# Your objective
Would you restate the entries below word for word, starting at the first line and ending with the one that has "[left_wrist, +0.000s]"?

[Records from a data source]
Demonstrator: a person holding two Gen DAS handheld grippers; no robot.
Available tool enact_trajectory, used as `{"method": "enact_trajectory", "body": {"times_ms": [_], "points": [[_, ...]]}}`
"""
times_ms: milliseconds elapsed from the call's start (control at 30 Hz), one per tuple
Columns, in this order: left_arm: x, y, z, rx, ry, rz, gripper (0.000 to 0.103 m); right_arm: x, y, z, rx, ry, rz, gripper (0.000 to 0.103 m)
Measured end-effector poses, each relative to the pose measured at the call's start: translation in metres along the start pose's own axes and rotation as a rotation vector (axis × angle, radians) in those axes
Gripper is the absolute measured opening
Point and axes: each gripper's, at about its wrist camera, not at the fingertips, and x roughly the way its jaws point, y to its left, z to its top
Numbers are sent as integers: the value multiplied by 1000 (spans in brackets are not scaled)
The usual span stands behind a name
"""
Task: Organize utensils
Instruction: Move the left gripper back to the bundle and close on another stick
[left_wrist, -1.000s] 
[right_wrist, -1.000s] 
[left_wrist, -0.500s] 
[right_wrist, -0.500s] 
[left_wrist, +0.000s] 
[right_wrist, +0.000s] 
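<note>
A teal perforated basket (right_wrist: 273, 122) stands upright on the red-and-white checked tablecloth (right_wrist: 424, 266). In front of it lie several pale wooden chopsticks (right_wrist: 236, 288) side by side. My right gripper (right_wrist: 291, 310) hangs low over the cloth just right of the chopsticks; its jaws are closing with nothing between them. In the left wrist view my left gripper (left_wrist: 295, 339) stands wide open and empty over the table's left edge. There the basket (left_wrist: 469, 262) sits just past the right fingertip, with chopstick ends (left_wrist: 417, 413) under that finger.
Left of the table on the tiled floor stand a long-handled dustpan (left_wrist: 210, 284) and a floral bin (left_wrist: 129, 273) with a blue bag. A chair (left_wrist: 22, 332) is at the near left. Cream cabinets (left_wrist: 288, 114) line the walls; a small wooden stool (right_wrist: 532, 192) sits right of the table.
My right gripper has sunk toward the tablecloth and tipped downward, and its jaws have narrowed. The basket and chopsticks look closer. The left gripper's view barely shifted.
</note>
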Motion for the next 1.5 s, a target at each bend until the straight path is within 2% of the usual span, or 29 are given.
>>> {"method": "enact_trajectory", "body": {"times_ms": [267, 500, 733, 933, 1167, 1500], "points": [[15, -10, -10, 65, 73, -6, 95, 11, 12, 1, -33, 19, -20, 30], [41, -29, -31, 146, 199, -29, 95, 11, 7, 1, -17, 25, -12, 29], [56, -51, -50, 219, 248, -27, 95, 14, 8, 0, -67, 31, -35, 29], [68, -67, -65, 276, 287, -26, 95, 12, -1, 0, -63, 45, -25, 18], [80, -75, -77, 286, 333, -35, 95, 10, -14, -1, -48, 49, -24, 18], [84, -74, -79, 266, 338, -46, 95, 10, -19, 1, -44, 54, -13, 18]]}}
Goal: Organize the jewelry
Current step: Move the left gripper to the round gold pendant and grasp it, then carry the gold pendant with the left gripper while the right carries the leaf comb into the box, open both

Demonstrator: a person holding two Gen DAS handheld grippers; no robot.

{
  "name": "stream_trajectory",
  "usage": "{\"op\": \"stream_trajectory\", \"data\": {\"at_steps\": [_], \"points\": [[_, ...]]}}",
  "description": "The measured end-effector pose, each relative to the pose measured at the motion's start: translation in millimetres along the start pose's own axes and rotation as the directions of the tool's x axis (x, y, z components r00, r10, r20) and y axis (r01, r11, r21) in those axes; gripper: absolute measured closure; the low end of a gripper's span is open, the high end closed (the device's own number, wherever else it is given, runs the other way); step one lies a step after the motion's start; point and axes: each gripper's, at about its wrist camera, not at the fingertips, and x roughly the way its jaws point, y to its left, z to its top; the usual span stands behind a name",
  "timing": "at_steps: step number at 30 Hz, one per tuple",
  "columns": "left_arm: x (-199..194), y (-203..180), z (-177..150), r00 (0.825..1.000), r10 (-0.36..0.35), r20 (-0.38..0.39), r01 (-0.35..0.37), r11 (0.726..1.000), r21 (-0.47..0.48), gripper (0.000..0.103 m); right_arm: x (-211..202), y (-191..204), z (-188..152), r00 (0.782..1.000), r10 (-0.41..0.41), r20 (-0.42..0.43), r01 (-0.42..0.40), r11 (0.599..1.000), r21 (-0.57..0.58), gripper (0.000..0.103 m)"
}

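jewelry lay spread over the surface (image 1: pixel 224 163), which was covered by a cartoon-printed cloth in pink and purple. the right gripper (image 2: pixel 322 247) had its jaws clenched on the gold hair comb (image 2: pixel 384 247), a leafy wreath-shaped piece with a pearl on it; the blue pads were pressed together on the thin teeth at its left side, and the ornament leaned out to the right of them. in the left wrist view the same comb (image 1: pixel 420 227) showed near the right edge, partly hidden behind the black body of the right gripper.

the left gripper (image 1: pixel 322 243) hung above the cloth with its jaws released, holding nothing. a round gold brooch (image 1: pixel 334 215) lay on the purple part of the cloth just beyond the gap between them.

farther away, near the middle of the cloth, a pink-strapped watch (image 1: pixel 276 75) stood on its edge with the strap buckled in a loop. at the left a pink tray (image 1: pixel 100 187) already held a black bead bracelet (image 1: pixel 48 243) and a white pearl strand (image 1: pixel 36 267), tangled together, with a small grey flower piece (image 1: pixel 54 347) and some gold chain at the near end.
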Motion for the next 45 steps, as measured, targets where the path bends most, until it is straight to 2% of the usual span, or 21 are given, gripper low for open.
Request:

# Output for this exercise
Demonstrator: a person holding two Gen DAS handheld grippers; no robot.
Available tool enact_trajectory, used as `{"method": "enact_trajectory", "body": {"times_ms": [_], "points": [[_, ...]]}}`
"""
times_ms: milliseconds elapsed from the call's start (control at 30 Hz), one per tuple
Columns, in this order: left_arm: x, y, z, rx, ry, rz, gripper (0.000 to 0.103 m); right_arm: x, y, z, rx, ry, rz, gripper (0.000 to 0.103 m)
Measured end-effector poses, each relative to the pose measured at the call's start: translation in metres along the start pose's own axes and rotation as a rotation vector (axis × angle, radians) in those axes
Gripper is the absolute measured opening
Point and axes: each gripper's, at about its wrist camera, not at the fingertips, and x roughly the way its jaws point, y to its left, z to its top
Numbers are sent as integers: the value multiplied by 1000 (spans in brackets are not scaled)
The usual span stands behind a name
"""
Task: Organize utensils
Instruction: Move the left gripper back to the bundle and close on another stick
[left_wrist, -1.000s] 
[right_wrist, -1.000s] 
[left_wrist, -0.500s] 
[right_wrist, -0.500s] 
[left_wrist, +0.000s] 

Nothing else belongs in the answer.